For the first week I had it, our blond haired naso tang would not eat anything at all. It looked alright in the store, but several days later it appeared emaciated and I could see each of its ribs. 

I tried breaking up and giving it that red, sponge like angel formula, nori (seaweed), mysis, and live brine shrimp. It had no interest in any of it. I tried soaking the food in garlic extreme and that didn't help, either.

It finally started eating the tips off of this red, plant-like algae I'd bought (pictured below) and it appears to have gained some weight. It still appears to have no interest in the food it's supposed to eat, though. Any ideas?


----------



## onefish2fish

that red algae is more like a natural diet which in the wild they graze rocks for algae pretty much all day. your fish may very well be right out of the ocean which sadly is the case with tangs as no one breeds them in captivity (atleast to my knowledge)
you said youve tried nori, try rubber banding it to a small piece of live rock, or even an algae clip on the side of the glass. before you put it in take scissors and snip lines into the algae to make multiple flaps/strips. soak it in alittle garlic and put it in the tank. under the "breeze" of a power head it will look like a more natural piece of algae and hopefully catch its interest. you def. want to go with mostly veggu foods as oposed to meatier things. when feeding your other fish it will go for the meaty foods then if it wants them. adding garlic and/or selcon to your foods before hand is a good idea though. alittle garlic goes a long way. its also good to pre-rinse any frozen food/cubes possible prior to feeding in RO/DI or alittle tank water. they can be full of nitrates or phosphates (and possibly other things) and pre-rinsing helps to not introduce these. 
just so your aware these fish get huge and do most of their growing within the first year. i would say a 100-150 gallon tank for one at the minimum full of established rock with life to graze on.


----------



## Mike

onefish2fish said:


> that red algae is more like a natural diet which in the wild they graze rocks for algae pretty much all day.


Yeah, I figured.

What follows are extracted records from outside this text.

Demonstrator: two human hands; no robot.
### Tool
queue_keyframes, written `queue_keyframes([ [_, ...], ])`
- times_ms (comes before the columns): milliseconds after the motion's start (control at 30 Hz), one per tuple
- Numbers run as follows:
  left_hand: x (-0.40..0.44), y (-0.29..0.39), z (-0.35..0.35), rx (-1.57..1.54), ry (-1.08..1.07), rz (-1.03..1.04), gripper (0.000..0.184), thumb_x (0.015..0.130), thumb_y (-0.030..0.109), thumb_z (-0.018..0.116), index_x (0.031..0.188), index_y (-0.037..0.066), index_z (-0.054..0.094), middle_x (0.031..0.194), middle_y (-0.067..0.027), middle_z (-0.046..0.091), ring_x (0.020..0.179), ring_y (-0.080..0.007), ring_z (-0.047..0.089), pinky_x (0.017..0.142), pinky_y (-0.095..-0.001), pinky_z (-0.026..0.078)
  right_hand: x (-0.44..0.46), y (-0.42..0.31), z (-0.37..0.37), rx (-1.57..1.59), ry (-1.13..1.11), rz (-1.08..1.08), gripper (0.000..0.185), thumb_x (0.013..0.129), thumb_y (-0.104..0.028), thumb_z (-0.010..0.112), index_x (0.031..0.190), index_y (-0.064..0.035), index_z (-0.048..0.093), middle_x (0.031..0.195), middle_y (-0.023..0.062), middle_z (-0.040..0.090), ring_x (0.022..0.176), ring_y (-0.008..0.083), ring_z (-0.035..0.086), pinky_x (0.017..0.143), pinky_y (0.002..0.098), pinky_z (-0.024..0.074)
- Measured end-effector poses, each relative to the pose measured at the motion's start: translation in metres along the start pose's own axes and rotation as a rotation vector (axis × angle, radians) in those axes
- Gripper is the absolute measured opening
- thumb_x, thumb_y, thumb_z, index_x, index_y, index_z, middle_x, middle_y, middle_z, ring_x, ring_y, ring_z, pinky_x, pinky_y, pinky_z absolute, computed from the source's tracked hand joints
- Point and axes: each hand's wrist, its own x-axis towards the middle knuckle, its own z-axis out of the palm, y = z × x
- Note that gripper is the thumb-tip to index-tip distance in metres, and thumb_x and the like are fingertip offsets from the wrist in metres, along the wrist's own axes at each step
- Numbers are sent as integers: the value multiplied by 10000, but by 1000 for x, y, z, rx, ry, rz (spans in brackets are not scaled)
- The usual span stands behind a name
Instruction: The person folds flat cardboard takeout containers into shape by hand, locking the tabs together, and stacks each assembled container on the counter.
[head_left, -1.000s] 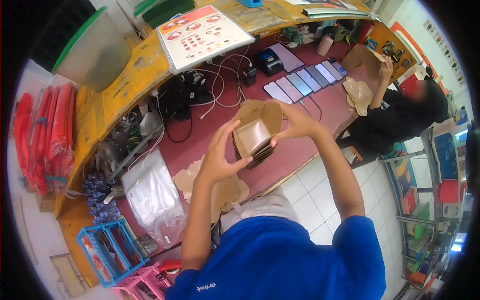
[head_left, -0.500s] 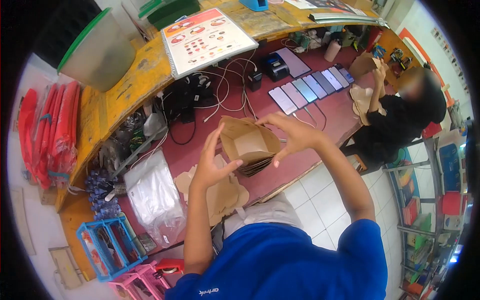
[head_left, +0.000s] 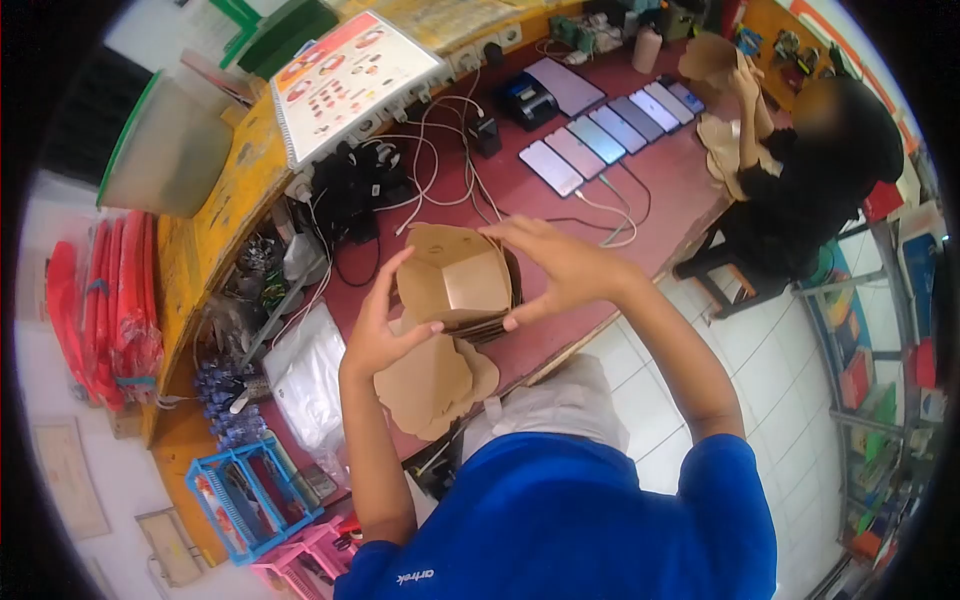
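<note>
A stack of brown cardboard boxes (head_left: 460, 280), the top one folded up with its flaps raised, stands on the red tabletop (head_left: 520, 370). My left hand (head_left: 385, 320) is at the stack's left side, thumb and fingers spread apart. On the right side, my right hand (head_left: 560, 265) curves round the stack with its fingers apart; whether its fingertips touch the cardboard is hard to tell. Flat brown cardboard pieces (head_left: 430, 385) lie beside my left wrist, near the table's front edge.
Several phones (head_left: 600, 140) lie in a row behind, with white cables (head_left: 425, 165). At the right a person (head_left: 810, 180) in black handles brown cardboard. Clear plastic bags (head_left: 308, 380) lie at the left, near a blue basket (head_left: 250, 490).
Both hands have opened away from the box they were round, which now rests on the stack. The view has turned, so the stack appears further left.
</note>
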Motion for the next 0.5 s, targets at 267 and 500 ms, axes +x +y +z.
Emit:
queue_keyframes([
  [267,-1,3,5,-2,-25,-5,1011,782,93,869,1633,66,324,1494,-172,554,1398,-296,550,1207,-440,400,9,-1,-4,55,1,134,937,685,-399,944,1444,-20,545,1337,168,645,1218,365,596,1073,466,470],
  [500,-3,36,8,545,39,112,1010,768,168,875,1626,54,353,1628,-233,418,1527,-377,401,1258,-482,316,0,7,14,77,-10,152,999,660,-389,970,1468,-16,517,1421,176,609,1321,375,573,1139,456,444],
])
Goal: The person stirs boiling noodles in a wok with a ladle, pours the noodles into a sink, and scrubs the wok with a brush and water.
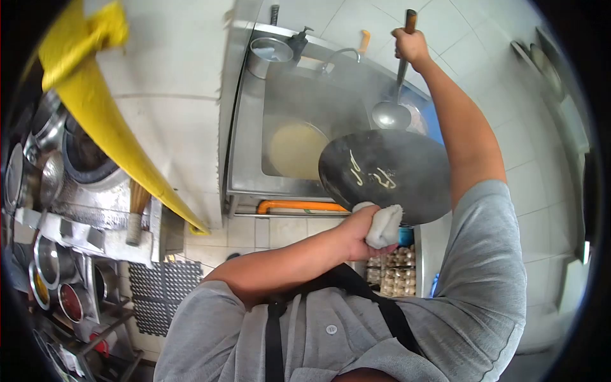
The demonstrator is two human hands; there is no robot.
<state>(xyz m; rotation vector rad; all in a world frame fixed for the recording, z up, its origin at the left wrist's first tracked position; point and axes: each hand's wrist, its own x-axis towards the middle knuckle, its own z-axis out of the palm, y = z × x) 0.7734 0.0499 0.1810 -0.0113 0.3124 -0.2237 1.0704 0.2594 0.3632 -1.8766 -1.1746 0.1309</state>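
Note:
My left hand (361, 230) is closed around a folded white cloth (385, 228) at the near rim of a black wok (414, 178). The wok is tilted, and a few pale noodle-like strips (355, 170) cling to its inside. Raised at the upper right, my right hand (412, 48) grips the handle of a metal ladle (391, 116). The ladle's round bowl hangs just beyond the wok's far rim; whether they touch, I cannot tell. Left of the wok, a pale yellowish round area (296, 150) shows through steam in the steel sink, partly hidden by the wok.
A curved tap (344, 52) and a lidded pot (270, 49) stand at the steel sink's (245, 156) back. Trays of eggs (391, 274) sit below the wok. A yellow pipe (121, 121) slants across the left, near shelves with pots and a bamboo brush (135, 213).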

Do you happen to know what species of algae it is? I'd like to look it up.

I have tried putting the nori in an algae clip on the side of the glass and I've tried soaking it in garlic (garlic extreme) beforehand, but the tang never goes for it. The clown trigger loves it, though. So you think he might be more likely to go for it if I cut it into strips and/or attach it to the rock? I'll give that a shot.

I hadn't known that frozen foods could have nitrates on them that could be rinsed off. In that case, going forward I will definitely rinse off the flash frozen silver sides and other frozen food we feed them before serving them.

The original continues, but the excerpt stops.